Not so fast – I didn’t say I wasn’t going to write about Doctor Who. It’s merely a matter of transferring our attentions from the aforementioned Twelfth Doctor episode ‘Smile’ to a novel featuring the Ninth Doctor, Rose, and Captain Jack, written by Gareth Roberts and entitled Only Human.4 In this story, our intrepid time-travelling heroes encounter a society of humans who have phased out negative emotions altogether. Have a scan of the following extract:

… a man called Jacob was tucking into his breakfast of cauliflower cheese. He realised he wasn’t enjoying it very much, so he reached for the small, brightly coloured metal pack attached to his breast and tapped in a five-digit combination on its small keyboard without looking. Then the breakfast of cauliflower cheese became incredibly tasty, one of the best meals he’d ever had. But then, most of his meals tasted like the best meal he’d ever had. So he punched another five-digit combination into the metal pack and then the cauliflower cheese tasted like nothing he’d ever tasted before, in a strange but very pleasant way.
He heard his wife, Lene, enter the living room of their married quarters. She gave a little sigh as she pulled her chair up to the breakfast bar and poured herself some cauliflower cheese juice.
“What’s the matter, darling?” asked Jacob.
She didn’t say anything, just stared into space with an expression he didn’t recognise.
“Lene?”
“You know I took that diagnostic test yesterday?” said Lene casually. “The result’s just come through from Chantal, on my phone.” She still had her phone in her hand. She flipped it open and stared at the little screen.
Jacob felt a pang of wrong-feeling about her expression. He found he wanted to know – desperately wanted to know – what the result was. That felt uncomfortable. “What is it?”
“Incipient renal collapse,” said Lene.
Jacob felt the wrong-feeling swell inside him. “How long have you got?” he asked.
“Three weeks at the outside,” said Lene. “It’s no surprise, I guess. I am 387 and no one can live for ever.” She smiled, but it wasn’t a proper, fine smile.
Jacob didn’t know quite how to feel.
“Where’s my popper pack?” asked Lene. “I put it down somewhere last night…”
Jacob found her pack under a cushion on their settee and quickly handed it over. Lene took it and pressed its soft, adhesive pad to her chest.
“Right, quickly…” said Jacob. He opened the kitchen drawer and fished out the instruction booklet. He scanned through it, searching the index. “Bad news, bad news … page 43.” He turned to it. “Ah. Here we go. ‘News of your impending termination … Combo 490/32’.”
“490/32,” Lene repeated, tapping the numbers into her pack. Immediately the wrong smile and the strange expression disappeared.
“And I’ll need ‘News of partner’s impending termination’,” said Jacob, searching for it among the lines of crabbed text. “‘Combo 490/37’.”
He tapped the code into his pack and the wrong-feelings disappeared. He smiled at Lene and took her hand.
“It’s a shame, isn’t it?” he said.
“Can’t be helped,” Lene smiled back.
 
Frankly, I’m not a great fan of cauliflower at the best of times, so I hate to think what it would be like as a juice.
Now, there are a lot of pretty messed-up things that happen in Doctor Who stories of numerous formats, but this scene – the reader’s first introduction to the popper-pack society of Only Human – has always stuck in my head as a particularly disconcerting one. (Obviously the one from which I took my opening quotation is also a strong contender, but it comes later on in the novel when we’re already used to the idea of people responding to any and all negative emotions by thumbing a code into their popper packs and acting as if everything’s fine.) That the tone of the scene’s narration is so utterly mild and harmless only compounds the unpleasantness. The very idea that one could fail to be distressed by news of a so obviously distressing nature is extremely unsettling. I find myself beset by all sorts of so-called ‘wrong-feelings’ at the notion of so blithely making light of a situation that clearly warrants some pretty major so-called ‘wrong-feelings’. Although in fact, let’s rephrase my earlier sentence: Jacob and Lene don’t fail to be distressed; they refuse to.

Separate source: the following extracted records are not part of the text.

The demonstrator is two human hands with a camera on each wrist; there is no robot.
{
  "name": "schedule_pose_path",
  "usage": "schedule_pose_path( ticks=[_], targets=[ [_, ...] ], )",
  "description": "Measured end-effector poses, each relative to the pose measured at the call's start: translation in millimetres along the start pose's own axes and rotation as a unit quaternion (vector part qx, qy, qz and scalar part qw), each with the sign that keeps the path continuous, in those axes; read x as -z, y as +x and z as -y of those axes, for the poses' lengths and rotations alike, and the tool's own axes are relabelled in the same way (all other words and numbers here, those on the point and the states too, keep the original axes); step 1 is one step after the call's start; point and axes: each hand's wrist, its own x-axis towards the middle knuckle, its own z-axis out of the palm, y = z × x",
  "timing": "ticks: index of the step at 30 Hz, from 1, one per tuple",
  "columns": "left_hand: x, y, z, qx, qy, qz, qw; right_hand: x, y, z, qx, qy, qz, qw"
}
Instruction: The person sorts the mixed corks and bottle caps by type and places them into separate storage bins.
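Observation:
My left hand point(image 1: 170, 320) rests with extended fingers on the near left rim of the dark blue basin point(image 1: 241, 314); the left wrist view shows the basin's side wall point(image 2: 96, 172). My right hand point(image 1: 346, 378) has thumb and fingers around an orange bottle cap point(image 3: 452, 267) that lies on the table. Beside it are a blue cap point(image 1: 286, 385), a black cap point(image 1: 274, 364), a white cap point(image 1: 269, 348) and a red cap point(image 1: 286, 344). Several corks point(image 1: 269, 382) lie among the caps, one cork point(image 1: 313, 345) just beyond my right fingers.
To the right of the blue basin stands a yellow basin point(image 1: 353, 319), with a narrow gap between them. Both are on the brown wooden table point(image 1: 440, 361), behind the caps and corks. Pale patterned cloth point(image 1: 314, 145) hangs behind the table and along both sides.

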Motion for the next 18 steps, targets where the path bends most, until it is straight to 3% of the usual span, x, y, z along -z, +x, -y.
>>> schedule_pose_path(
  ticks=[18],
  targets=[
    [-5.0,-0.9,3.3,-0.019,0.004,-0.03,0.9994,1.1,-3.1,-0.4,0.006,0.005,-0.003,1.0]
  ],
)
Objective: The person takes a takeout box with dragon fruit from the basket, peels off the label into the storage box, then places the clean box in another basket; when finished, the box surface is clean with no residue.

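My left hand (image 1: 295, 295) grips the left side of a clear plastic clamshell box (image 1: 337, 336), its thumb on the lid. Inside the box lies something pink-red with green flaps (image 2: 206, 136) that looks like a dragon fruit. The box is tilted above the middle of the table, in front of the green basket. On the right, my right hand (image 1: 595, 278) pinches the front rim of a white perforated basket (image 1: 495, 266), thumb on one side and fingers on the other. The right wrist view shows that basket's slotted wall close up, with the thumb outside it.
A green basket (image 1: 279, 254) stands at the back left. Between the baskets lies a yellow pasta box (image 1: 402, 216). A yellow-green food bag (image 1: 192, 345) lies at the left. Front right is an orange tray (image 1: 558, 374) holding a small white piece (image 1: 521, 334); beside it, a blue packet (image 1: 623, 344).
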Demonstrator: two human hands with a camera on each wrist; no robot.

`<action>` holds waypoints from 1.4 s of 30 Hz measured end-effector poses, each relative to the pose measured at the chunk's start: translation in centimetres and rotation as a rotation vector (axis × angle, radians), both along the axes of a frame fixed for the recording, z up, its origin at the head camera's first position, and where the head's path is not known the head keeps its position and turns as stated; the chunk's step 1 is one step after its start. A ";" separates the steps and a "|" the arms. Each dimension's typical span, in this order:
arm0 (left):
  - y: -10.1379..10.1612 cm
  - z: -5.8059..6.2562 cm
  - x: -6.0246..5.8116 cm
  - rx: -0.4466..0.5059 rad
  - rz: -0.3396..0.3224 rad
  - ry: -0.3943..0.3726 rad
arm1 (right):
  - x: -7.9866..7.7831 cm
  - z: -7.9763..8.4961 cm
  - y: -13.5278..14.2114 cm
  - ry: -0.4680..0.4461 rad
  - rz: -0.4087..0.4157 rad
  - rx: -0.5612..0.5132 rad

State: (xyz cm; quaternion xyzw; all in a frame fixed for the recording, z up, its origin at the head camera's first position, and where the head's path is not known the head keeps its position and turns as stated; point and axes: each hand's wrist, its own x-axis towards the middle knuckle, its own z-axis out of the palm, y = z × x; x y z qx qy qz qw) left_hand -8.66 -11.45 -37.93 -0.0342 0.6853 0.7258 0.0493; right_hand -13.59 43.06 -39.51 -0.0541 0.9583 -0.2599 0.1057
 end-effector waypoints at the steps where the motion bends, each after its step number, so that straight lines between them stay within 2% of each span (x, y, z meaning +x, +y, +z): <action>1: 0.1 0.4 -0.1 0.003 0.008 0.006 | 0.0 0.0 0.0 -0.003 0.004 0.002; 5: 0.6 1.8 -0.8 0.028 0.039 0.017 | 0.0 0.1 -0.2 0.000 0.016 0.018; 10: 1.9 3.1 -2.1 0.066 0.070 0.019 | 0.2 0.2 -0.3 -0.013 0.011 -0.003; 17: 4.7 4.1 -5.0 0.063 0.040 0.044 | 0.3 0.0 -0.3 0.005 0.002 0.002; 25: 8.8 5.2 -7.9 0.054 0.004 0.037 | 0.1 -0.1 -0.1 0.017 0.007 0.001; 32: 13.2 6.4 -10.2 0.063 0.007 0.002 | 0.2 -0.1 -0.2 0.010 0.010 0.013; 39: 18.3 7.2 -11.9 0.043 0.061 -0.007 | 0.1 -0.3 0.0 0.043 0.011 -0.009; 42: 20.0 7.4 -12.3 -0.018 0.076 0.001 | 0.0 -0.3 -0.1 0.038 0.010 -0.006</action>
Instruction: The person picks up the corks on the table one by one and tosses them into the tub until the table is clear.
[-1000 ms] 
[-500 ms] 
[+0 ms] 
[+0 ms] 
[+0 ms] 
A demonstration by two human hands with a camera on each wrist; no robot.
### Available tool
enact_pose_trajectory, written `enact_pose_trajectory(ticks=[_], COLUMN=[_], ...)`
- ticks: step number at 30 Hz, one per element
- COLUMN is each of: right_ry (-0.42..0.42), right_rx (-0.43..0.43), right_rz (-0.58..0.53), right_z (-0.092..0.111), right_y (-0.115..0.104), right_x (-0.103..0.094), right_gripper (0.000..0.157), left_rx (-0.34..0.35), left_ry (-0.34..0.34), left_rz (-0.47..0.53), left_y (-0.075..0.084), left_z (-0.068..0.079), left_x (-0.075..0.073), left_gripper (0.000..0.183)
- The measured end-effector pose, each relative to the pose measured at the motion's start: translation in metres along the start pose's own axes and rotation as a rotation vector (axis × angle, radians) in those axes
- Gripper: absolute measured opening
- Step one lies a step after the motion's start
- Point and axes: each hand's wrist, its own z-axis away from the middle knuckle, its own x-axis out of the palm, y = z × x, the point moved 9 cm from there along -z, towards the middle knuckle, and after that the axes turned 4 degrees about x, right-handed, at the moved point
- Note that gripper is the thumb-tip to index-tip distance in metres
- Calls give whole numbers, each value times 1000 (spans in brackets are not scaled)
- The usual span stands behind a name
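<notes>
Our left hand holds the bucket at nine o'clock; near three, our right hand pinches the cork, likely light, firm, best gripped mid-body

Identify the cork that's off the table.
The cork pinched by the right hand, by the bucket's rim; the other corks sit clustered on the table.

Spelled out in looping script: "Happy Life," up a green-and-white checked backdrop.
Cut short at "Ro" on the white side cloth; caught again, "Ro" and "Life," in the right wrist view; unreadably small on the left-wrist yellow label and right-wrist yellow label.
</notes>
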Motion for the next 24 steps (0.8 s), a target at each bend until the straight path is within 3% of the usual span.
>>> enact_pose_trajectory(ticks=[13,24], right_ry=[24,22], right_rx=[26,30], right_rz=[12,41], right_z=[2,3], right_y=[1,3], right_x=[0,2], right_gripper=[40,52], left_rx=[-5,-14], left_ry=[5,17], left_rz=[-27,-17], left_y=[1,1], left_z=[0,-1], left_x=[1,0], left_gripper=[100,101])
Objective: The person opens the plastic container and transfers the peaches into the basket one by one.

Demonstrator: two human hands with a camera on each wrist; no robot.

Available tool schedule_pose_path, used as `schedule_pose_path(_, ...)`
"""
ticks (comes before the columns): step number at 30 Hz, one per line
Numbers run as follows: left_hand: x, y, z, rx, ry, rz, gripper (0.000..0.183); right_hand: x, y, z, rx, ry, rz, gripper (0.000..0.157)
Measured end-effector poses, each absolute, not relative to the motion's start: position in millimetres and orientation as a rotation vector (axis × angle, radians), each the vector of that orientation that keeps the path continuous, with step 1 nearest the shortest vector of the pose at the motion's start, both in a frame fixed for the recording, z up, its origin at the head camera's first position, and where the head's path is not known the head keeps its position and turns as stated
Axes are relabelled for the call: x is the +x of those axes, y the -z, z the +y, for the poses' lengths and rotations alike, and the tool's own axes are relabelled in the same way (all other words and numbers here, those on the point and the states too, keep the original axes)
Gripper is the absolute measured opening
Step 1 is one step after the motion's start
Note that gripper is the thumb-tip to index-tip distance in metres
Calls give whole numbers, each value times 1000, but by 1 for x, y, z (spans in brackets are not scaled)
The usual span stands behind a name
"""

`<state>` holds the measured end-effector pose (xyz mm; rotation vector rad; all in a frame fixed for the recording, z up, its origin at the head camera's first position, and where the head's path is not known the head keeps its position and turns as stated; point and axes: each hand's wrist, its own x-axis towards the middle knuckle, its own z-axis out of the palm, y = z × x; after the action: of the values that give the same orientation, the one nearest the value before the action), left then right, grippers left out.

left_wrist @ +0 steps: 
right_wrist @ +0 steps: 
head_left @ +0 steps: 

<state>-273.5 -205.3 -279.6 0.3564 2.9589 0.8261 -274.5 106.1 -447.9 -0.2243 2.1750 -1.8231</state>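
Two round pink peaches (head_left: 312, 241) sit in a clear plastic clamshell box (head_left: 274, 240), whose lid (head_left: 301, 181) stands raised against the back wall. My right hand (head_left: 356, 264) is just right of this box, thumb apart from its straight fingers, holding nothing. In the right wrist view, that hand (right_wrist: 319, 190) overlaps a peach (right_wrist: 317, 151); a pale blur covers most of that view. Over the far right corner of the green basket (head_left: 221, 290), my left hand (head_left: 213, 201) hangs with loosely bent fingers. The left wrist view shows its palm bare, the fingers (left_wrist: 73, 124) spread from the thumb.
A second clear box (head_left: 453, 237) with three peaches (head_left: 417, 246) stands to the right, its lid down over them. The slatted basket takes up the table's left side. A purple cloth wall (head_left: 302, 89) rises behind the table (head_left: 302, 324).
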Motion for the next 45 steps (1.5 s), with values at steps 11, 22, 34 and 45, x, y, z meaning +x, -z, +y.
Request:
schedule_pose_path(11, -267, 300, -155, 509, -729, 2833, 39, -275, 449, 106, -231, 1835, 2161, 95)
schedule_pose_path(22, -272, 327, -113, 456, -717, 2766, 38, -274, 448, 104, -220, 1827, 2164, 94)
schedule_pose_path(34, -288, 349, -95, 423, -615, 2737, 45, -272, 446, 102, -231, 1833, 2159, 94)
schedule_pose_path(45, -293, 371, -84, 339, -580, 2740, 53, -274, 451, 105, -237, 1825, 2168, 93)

Why so? Because their society deems happiness the ultimate good, and any feeling opposed to it therefore counts as a fault to be corrected. My own society, I posit, is similar to some extent. One’s own personal happiness is definitely considered a worthy and important goal to be pursuing, and that naturally leads to some understanding of unhappiness as a fault to be corrected. If the point of life is to be happy, it follows that happiness is success and sadness is failure. Commendably, there has been some movement to challenge this principle recently; Inside Out would seem as good an example as any of a piece of media whose moral is that it’s OK to be sad sometimes.

Nonetheless, I’d like to push further than that. It’s not just that it would be OK for Jacob and Lene to be sad that Lene has less than three weeks to live – that if they happen to be feeling sad about it, that is to accepted as a valid response. On the contrary, it strikes the reader as frankly wrong that they aren’t sad. That’s the whole wrongness of the scene, in fact. They ought to be sad. It is not acceptable – not right  for them to smilingly shrug the whole thing off as ‘can’t be helped’. It doesn’t do justice to the severity of what’s happening. So-called ‘wrong-feelings’ aren’t really wrong at all; in this scenario, the only right feelings to have are ‘wrong-feelings’.

It isn’t just that it’s OK to be sad. It’s that there are some situations in which it’s not OK not to be sad.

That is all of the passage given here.